One out of three employees joining the $143-billion Indian IT-BPO industry is a woman, according to a report by Nasscom.

The findings, which were released on the sidelines of the 9th edition of the Nasscom Diversity and Inclusion Summit 2016, pointed out that the industry which employs 3.7 million people has seen a rise in the number of women joining the sector in 2015.

Nasscom and PwC conducted a survey of Nasscom member companies to get a perspective on how the IT-BPM industry is strengthening its current practices and embracing new emerging trends.

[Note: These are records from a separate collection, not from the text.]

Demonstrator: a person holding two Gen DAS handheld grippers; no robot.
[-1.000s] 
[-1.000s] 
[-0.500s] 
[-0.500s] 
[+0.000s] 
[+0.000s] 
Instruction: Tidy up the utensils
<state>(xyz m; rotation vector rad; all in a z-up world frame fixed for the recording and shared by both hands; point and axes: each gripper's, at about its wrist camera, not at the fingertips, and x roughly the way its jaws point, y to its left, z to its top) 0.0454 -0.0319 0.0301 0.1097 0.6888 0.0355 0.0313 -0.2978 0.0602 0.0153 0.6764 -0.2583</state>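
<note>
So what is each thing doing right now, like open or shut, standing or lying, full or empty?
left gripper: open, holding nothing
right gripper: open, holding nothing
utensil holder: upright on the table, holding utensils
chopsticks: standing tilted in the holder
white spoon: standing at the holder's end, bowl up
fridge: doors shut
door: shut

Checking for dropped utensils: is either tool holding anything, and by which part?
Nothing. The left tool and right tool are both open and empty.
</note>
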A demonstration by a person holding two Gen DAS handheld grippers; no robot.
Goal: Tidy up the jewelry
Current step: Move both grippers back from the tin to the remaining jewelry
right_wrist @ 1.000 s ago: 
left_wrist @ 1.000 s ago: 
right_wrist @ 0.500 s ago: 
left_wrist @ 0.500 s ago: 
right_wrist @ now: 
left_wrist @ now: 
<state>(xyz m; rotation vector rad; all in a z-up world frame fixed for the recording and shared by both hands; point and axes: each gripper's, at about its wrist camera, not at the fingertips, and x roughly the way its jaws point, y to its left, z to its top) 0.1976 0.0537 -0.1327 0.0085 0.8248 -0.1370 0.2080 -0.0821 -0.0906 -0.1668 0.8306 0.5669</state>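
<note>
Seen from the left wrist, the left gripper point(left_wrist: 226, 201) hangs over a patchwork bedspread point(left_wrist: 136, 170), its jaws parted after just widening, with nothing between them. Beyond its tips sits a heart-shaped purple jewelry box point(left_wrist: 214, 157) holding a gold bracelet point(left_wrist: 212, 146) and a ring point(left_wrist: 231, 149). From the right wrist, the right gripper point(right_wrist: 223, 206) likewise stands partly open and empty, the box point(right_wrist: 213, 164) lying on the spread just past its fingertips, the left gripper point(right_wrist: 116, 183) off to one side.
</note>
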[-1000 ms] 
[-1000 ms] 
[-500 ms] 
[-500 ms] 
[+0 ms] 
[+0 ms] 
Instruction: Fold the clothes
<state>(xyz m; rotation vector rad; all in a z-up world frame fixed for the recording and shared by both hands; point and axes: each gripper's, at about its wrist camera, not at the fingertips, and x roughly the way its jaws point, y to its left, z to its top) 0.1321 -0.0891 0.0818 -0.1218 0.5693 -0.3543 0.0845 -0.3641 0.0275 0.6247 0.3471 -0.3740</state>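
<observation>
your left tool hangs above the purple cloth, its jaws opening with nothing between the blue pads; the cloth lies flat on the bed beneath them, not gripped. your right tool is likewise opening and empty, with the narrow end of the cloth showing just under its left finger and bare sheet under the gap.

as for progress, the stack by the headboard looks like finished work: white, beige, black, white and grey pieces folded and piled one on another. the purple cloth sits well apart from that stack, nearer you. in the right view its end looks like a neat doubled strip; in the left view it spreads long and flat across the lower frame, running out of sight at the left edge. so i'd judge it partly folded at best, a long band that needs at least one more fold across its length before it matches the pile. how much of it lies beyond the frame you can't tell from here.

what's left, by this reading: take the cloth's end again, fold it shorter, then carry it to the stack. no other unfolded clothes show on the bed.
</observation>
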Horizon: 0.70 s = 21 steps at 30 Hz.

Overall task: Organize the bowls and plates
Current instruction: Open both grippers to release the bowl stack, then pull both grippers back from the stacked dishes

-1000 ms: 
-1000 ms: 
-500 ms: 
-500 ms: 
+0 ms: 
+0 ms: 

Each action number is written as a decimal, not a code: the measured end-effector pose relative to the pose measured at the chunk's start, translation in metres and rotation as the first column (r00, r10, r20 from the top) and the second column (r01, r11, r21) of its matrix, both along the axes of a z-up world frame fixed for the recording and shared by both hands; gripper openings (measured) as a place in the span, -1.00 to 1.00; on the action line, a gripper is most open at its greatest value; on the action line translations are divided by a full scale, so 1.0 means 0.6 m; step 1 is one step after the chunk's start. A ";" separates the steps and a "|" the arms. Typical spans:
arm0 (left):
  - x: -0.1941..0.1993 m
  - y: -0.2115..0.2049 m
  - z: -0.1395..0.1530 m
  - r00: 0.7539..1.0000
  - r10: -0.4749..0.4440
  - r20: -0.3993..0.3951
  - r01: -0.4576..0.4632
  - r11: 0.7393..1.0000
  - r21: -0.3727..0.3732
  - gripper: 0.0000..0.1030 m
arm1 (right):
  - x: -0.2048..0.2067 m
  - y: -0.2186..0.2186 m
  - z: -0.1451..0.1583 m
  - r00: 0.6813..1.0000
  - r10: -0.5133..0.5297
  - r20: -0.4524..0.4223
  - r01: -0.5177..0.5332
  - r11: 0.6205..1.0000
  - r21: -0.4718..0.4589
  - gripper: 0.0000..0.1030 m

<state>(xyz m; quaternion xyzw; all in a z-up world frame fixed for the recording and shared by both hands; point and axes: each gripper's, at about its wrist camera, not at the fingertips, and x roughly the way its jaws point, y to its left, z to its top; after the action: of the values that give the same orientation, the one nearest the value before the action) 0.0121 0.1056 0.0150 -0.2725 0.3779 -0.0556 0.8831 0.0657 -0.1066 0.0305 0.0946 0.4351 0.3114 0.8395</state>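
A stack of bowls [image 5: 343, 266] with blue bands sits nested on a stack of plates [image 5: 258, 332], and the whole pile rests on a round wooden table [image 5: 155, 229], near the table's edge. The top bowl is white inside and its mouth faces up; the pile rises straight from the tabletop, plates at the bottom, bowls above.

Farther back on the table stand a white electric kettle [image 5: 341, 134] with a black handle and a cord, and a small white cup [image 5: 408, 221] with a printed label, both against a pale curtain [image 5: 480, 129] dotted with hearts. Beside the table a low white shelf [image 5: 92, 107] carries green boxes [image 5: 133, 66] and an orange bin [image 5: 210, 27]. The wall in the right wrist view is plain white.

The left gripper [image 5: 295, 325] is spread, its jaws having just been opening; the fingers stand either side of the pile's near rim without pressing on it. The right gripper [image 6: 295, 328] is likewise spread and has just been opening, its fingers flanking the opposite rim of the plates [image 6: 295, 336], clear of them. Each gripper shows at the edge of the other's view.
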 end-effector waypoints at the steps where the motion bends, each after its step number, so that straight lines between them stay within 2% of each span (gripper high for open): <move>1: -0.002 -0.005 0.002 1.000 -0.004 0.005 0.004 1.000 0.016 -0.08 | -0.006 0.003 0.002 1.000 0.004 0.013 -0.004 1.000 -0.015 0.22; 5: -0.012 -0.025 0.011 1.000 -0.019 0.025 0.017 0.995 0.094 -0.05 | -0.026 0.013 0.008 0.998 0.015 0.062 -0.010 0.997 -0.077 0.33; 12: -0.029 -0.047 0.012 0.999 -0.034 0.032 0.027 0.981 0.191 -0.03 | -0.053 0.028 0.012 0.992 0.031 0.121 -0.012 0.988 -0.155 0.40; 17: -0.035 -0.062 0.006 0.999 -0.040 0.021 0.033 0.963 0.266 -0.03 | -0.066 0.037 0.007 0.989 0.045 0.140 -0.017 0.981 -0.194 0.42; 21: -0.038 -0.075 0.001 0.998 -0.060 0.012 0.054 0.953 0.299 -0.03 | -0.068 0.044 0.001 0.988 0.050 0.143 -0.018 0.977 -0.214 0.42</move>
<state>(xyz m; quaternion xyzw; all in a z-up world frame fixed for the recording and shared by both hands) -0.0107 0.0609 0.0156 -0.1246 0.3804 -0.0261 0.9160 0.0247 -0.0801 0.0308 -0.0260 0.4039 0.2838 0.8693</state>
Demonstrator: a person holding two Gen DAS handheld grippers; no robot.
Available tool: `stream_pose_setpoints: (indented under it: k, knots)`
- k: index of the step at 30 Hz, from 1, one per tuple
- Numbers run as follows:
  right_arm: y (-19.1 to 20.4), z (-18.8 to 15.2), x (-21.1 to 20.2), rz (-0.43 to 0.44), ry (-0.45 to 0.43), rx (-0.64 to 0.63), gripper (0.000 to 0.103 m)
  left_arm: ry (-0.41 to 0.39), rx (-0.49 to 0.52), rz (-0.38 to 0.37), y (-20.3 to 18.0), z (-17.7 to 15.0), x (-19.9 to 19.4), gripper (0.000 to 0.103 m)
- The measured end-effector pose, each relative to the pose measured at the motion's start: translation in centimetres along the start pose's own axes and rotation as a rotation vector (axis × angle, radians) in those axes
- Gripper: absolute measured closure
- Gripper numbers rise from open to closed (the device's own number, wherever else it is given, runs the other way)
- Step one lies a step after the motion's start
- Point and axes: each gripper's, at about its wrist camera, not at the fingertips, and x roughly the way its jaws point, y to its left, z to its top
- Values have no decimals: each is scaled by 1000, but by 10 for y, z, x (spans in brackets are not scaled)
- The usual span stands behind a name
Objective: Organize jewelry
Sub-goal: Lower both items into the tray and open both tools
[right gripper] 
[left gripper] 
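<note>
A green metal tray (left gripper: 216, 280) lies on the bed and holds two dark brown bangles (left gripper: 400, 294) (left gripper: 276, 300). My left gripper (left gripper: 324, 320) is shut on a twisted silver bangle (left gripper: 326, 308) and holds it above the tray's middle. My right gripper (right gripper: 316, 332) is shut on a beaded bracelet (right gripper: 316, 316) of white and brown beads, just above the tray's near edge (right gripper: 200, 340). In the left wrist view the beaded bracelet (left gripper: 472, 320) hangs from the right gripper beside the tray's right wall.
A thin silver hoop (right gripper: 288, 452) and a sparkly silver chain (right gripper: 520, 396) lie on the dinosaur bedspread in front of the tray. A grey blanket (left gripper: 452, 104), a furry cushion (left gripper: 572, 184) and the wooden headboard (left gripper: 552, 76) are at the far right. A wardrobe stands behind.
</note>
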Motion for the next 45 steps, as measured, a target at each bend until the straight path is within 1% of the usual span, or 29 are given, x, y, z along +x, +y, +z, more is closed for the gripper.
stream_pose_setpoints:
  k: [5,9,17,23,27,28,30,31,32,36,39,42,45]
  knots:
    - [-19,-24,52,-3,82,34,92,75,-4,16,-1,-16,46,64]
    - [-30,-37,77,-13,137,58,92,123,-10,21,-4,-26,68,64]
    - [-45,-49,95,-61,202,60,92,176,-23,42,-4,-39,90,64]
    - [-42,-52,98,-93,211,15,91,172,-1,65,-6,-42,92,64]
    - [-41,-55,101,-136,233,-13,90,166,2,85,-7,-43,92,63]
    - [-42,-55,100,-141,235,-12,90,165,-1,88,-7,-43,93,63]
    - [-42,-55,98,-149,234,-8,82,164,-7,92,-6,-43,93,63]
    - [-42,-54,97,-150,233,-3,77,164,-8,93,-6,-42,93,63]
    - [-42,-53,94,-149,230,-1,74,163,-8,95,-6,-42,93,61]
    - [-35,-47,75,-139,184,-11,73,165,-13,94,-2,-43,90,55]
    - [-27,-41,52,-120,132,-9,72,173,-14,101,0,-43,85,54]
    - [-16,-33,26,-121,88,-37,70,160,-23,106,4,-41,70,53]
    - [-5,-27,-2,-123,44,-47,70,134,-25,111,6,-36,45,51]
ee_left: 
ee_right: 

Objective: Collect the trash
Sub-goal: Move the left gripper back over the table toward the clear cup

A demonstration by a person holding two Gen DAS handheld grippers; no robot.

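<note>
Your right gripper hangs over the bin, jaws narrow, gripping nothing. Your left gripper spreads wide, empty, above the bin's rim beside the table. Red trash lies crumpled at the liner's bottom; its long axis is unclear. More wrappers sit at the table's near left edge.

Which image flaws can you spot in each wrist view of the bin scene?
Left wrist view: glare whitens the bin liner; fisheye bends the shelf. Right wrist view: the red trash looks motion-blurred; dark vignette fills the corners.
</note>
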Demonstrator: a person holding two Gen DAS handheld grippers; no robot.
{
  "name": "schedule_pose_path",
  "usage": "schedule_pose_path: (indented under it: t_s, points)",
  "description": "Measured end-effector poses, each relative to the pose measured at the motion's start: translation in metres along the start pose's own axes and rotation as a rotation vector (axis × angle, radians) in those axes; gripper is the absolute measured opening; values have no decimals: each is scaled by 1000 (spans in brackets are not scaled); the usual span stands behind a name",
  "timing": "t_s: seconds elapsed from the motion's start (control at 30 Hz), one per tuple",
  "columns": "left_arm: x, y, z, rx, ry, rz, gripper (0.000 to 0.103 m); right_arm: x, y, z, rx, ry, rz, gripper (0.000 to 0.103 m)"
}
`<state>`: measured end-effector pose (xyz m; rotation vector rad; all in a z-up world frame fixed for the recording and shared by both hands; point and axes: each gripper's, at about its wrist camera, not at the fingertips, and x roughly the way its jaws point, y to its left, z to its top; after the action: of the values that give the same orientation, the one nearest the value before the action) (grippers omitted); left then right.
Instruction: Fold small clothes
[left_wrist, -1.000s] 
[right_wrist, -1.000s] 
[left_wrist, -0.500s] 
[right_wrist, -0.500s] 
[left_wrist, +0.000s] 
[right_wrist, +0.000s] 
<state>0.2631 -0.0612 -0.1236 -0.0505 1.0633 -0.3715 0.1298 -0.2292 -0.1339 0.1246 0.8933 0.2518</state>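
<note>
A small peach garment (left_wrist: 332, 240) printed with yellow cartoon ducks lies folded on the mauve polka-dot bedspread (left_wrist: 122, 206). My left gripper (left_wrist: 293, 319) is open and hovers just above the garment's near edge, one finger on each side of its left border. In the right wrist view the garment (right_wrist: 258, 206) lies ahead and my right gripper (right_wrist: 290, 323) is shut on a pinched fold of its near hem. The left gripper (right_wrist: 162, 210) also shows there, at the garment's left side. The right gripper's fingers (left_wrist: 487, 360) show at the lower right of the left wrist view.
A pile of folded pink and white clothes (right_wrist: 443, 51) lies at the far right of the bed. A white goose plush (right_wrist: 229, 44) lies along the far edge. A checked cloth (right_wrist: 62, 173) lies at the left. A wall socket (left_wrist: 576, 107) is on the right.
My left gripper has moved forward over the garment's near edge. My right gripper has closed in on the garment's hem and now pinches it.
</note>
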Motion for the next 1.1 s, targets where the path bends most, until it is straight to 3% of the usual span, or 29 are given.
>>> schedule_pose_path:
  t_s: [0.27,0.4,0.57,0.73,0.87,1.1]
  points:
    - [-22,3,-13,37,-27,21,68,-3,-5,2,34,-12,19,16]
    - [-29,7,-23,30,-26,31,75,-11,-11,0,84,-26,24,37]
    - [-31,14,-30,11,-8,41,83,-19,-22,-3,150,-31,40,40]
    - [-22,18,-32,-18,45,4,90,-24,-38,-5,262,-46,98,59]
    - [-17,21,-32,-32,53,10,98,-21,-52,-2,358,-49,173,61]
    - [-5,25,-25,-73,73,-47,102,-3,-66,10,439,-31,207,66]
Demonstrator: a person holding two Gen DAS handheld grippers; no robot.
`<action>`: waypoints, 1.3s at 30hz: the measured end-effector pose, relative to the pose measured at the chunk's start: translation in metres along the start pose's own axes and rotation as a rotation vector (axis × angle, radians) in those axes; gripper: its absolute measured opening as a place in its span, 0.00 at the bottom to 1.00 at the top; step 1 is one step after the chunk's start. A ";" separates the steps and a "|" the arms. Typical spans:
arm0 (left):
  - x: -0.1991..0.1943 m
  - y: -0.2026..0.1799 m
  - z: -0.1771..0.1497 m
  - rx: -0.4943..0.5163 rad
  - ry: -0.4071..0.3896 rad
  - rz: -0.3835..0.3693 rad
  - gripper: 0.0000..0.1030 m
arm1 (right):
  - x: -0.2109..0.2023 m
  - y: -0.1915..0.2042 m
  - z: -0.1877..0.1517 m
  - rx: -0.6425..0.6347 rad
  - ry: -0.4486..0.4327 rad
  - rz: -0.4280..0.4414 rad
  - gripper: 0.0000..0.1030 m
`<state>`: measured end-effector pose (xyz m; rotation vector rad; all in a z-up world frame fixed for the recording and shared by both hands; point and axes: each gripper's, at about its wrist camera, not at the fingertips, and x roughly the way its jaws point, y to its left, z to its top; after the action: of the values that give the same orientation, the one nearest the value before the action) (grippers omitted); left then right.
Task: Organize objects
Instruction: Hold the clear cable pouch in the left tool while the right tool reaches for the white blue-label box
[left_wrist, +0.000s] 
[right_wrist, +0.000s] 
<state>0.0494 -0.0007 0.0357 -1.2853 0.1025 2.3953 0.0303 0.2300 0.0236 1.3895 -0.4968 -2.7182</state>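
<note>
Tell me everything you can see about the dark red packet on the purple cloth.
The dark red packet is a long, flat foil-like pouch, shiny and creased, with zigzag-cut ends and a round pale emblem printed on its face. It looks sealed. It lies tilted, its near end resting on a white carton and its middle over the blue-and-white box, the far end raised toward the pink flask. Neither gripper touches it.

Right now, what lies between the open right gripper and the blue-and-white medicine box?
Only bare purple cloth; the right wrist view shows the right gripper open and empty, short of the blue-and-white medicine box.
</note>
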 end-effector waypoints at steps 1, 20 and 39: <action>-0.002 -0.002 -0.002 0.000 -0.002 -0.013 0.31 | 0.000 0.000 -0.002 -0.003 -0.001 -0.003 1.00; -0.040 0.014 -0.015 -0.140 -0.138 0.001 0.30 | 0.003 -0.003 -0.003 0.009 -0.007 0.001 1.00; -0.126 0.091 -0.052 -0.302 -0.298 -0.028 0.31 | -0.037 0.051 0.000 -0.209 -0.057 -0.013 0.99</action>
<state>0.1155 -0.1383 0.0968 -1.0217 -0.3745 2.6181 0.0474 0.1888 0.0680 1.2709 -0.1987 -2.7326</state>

“One third of the workforce are women and it is no longer just support roles such as HR,” said Ashok Pamidi, regional head- Karnataka and National Lead Diversity & Inclusion Initiative. As an example, number of women in support roles have gone down from 37 per cent in 2014 to 34 per cent in 2015. Nasscom, however, did not share the data on the number of women joining the sector in 2014.

Gender equality

The survey also pointed out that while the trend of diversity and inclusion look promising in this sector, India still has a long way to go to become a fully inclusive when compared to developed countries.

While gender equality has been established at entry levels, women still constitute a far lower share of CXO roles; the trend of women resigning at a higher rate than men as their personal priorities change is hampering this growth. This is reflected in some of the numbers.

For instance, women managers have gone up a mere 2 percentage points from 21 per cent in 2012 to 23 per cent in 2014, indicating that cultural factors as well as a not-supportive-work environment have been huge factors in women climbing up the corporate ladder.

Interestingly, the survey points out that compared to 67 per cent of men who spent time on training, women spent 2 percentage more time in training (69 per cent), according to the report.

It also said that 28 per cent of the 1.3 million women in the workforce were sole breadwinners for their family and women entrepreneurs/start-ups received $160 million funding in 2014.